Stored data:
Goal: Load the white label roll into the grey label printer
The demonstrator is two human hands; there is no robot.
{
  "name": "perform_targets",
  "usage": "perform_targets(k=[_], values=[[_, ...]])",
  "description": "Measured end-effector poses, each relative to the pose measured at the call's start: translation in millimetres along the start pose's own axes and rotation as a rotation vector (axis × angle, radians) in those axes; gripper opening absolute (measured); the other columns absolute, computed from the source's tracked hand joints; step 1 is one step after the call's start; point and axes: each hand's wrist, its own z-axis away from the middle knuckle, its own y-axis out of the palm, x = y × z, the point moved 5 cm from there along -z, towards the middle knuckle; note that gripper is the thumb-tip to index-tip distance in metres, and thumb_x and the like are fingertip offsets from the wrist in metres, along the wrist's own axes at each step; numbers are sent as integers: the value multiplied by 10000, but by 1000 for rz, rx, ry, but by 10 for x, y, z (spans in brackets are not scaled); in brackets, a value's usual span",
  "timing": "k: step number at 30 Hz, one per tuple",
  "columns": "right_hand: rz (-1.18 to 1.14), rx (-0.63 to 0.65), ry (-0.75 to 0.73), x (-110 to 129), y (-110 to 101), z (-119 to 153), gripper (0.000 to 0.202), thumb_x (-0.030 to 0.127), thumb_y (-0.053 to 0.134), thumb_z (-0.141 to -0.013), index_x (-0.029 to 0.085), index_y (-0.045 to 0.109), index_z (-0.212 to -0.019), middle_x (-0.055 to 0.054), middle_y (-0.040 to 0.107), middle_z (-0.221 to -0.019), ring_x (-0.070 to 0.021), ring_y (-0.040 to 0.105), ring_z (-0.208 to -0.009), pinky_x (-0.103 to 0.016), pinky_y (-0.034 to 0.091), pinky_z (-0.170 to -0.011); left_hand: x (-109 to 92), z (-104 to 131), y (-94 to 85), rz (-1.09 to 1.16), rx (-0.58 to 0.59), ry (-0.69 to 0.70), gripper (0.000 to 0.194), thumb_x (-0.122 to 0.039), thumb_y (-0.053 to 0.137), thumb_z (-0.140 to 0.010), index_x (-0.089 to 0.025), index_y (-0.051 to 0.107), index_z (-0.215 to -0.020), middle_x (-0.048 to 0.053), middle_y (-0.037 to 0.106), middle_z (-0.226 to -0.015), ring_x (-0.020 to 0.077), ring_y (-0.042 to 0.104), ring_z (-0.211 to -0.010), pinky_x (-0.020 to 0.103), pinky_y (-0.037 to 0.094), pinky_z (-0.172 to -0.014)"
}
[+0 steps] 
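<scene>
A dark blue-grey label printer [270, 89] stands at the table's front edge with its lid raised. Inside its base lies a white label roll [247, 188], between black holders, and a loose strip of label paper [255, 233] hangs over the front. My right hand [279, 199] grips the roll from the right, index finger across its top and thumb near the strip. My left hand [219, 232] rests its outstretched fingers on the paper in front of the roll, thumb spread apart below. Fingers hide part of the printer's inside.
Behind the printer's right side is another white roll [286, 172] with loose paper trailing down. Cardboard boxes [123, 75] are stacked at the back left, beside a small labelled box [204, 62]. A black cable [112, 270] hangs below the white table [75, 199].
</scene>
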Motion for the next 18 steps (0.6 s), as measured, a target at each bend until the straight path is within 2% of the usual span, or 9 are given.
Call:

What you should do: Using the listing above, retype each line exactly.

Answer area:
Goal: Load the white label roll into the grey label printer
The demonstrator is two human hands; there is no robot.
{
  "name": "perform_targets",
  "usage": "perform_targets(k=[_], values=[[_, ...]])",
  "description": "Measured end-effector poses, each relative to the pose measured at the call's start: translation in millimetres along the start pose's own axes and rotation as a rotation vector (axis × angle, radians) in those axes; gripper opening absolute (measured); the other columns absolute, computed from the source's tracked hand joints; step 1 is one step after the call's start; point and axes: each hand's wrist, its own z-axis away from the middle knuckle, its own y-axis out of the palm, x = y × z, the point moved 5 cm from there along -z, towards the middle knuckle; note that gripper is the thumb-tip to index-tip distance in metres, and thumb_x and the like are fingertip offsets from the wrist in metres, along the wrist's own axes at each step; numbers are sent as integers: the value multiplied by 10000, but by 1000 for rz, rx, ry, but by 10 for x, y, z (spans in brackets are not scaled); in brackets, a value's usual span",
  "timing": "k: step number at 30 Hz, one per tuple",
  "columns": "right_hand: rz (-1.18 to 1.14), rx (-0.63 to 0.65), ry (-0.75 to 0.73), x (-110 to 129), y (-110 to 101), z (-119 to 153), gripper (0.000 to 0.202), thumb_x (-0.030 to 0.127), thumb_y (-0.053 to 0.134), thumb_z (-0.141 to -0.013), index_x (-0.029 to 0.085), index_y (-0.045 to 0.109), index_z (-0.212 to -0.019), middle_x (-0.055 to 0.054), middle_y (-0.040 to 0.107), middle_z (-0.221 to -0.019), ring_x (-0.070 to 0.021), ring_y (-0.040 to 0.105), ring_z (-0.208 to -0.009), pinky_x (-0.103 to 0.016), pinky_y (-0.034 to 0.091), pinky_z (-0.170 to -0.011); left_hand: x (-109 to 92), z (-104 to 131), y (-94 to 85), rz (-1.09 to 1.16), rx (-0.58 to 0.59), ry (-0.69 to 0.70), gripper (0.000 to 0.194), thumb_x (-0.122 to 0.039), thumb_y (-0.053 to 0.137), thumb_z (-0.140 to 0.010), index_x (-0.089 to 0.025), index_y (-0.051 to 0.107), index_z (-0.215 to -0.020), middle_x (-0.048 to 0.053), middle_y (-0.037 to 0.106), middle_z (-0.226 to -0.015), ring_x (-0.020 to 0.077), ring_y (-0.042 to 0.104), ring_z (-0.211 to -0.010), pinky_x (-0.020 to 0.103), pinky_y (-0.037 to 0.094), pinky_z (-0.172 to -0.014)"
}
[+0 steps] 
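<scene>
A dark blue-grey label printer [270, 89] stands at the table's front edge with its lid raised. Inside its base lies a white label roll [247, 188], between black holders, and a loose strip of label paper [255, 233] hangs over the front. My right hand [279, 199] grips the roll from the right, index finger across its top and thumb near the strip. My left hand [219, 232] rests its outstretched fingers on the paper in front of the roll, thumb spread apart below. Fingers hide part of the printer's inside.
Behind the printer's right side is another white roll [286, 172] with loose paper trailing down. Cardboard boxes [123, 75] are stacked at the back left, beside a small labelled box [204, 62]. A black cable [112, 270] hangs below the white table [75, 199].
</scene>
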Motion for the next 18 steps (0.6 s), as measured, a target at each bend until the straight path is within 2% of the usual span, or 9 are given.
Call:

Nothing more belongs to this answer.